The start of the walk is through an open woods with big trees and very little undergrowth. Something magical about that. And shushing through a carpet of golden leaves is pretty nice, too.
We walked from one end of the trail to the other, where there is a tall platform you can climb up for views of the lake/wetlands.
We saw a great blue heron, lots of Canada Geese, and ducks. On the way back we noticed a lot of bittersweet vines, but we couldn’t tell whether it was the native kind or the invasive oriental bittersweet. They are not easy to tell apart. I hope it’s the native kind, because there was a lot of it!
On Saturday in spite of cool and drizzly weather we went for another walk.

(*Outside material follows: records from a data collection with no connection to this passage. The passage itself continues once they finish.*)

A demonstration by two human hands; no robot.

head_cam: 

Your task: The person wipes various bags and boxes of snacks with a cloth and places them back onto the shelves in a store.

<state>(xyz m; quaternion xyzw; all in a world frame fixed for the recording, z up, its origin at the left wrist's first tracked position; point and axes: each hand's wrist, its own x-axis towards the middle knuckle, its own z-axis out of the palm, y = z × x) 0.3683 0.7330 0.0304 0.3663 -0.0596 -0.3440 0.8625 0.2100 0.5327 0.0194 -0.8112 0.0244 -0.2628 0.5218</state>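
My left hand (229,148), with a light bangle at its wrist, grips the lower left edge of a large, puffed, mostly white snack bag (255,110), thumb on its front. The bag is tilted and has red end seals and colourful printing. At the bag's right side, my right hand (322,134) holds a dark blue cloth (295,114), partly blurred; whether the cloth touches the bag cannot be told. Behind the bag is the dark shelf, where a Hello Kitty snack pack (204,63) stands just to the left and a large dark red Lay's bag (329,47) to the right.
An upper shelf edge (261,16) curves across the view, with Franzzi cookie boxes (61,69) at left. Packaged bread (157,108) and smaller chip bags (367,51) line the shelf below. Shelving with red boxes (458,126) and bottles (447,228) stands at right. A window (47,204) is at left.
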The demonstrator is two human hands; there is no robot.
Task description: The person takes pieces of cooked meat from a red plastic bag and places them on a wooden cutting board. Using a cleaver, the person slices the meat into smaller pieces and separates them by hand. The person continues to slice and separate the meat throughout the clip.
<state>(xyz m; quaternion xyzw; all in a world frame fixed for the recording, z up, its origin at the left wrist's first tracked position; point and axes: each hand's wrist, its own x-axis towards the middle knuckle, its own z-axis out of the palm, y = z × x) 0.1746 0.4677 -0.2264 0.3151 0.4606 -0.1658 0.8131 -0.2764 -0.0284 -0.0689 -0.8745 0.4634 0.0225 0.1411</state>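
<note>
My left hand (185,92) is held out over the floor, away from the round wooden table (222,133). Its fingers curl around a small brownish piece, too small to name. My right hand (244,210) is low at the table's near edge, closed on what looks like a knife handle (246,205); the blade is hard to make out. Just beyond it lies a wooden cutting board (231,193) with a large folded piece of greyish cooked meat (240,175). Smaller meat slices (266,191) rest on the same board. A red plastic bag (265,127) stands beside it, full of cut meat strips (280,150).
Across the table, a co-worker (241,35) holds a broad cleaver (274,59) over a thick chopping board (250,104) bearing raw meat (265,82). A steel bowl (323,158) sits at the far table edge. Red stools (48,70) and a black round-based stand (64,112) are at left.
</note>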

This one was in the Downerville State Forest and Grass River Wild Forest. The DEC maintains a short (less than a mile we think) trail to Harper’s Falls. So beautiful! To get to the trailhead you have to drive a long way on a winding dirt road, lined by a dozen or so hunting camps. Hunting season is clearly happening since the camps were all bustling with activity. Here I am at the trailhead:
We made a point of chatting a bit more than usual so hunters would know we are not deer. But we didn’t see or hear any hunters.
The trail is easy, with a few ups and downs, a few short bridges over small streams, and a wonderful reward at the end. Most of the fall color is gone. The trees are brown and grey, the sky was grey, the leaves beige and brown. The main color came from green ferns and moss.
The woods smelled wonderful. We heard and saw some ravens but otherwise the woods was quiet. When we stood still we could hear a few raindrops and the tap tap tap of leaves falling. As we got closer to the falls we could hear that, too.
I’m in my office right now getting ready to dig into a pile of essays that need to be graded. Would rather be out in the woods, but there’s a time for everything, and it’s nice to think of these places waiting for us to visit them again.